## PROBLEM
Work through the listing below and count the lines that hold "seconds". Answer with the number alone.

## SUPPLIED INFORMATION
· · ·

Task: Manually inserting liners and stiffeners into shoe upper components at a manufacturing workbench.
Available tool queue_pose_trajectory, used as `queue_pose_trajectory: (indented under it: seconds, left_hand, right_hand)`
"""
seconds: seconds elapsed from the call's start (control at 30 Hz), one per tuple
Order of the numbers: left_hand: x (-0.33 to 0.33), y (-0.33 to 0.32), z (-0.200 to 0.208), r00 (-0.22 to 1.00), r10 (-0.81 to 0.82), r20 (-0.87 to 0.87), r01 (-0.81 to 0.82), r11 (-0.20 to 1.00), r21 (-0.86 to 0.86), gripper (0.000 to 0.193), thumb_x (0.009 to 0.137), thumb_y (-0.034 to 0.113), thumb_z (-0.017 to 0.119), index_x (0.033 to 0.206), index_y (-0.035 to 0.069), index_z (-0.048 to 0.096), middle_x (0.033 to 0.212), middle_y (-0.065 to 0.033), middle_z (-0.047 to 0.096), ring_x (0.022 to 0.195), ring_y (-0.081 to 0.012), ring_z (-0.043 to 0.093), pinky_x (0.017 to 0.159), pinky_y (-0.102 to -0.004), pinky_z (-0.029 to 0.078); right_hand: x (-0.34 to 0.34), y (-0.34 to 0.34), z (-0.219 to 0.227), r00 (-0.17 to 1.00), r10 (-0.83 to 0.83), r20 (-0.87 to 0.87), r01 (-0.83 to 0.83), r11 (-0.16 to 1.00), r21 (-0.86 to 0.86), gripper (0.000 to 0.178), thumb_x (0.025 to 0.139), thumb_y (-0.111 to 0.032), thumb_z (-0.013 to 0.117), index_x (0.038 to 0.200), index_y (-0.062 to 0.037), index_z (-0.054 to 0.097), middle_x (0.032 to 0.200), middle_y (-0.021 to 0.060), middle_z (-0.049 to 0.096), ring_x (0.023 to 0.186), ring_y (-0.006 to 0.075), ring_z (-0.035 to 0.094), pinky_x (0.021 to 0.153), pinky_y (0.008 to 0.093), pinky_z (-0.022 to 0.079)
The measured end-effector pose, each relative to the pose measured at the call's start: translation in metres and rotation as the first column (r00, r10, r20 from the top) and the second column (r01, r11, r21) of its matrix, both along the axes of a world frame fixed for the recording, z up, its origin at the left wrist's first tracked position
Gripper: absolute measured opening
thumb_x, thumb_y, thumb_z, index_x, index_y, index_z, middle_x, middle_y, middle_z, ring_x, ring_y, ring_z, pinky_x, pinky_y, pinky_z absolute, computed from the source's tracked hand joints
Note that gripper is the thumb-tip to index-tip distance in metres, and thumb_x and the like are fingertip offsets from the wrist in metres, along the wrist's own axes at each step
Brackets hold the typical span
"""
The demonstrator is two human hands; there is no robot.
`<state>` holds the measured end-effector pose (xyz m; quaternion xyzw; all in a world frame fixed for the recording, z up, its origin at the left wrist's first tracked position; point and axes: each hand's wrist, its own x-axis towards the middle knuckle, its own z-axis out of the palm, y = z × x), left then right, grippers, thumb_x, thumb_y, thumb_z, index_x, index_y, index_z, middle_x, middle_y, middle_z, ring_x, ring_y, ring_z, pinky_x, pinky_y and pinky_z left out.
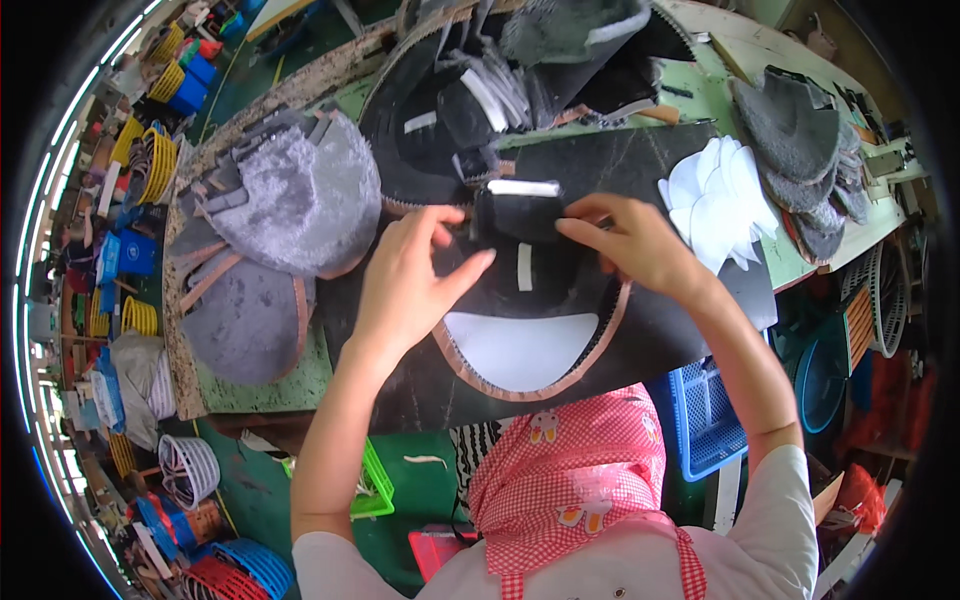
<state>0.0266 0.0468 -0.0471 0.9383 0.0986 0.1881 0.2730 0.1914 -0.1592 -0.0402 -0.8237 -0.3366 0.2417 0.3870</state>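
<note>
A curved black piece [548,283] with a brown bound edge lies on the black work mat [400,385]. It carries a pale strip and, at its near end, a white crescent-shaped panel [522,345]. Over its far part sits a small black padded piece [518,215] with a white strip along its top. My right hand [640,240] has finger and thumb closed at the right side of this padded piece. On the other side, my left hand [412,275] is spread, index fingertip near the padded piece's left edge and thumb apart over the curved piece.
Grey fleecy rounded pieces [300,200] are heaped at left, with more [790,130] at far right. White leaf-shaped pieces [720,195] lie fanned beyond my right hand. Black pieces and strips [490,90] pile up behind. A blue basket [705,420] stands below the table's right edge.
</note>
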Motion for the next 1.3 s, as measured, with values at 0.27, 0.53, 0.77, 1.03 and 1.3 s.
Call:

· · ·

## YOUR SOLUTION
2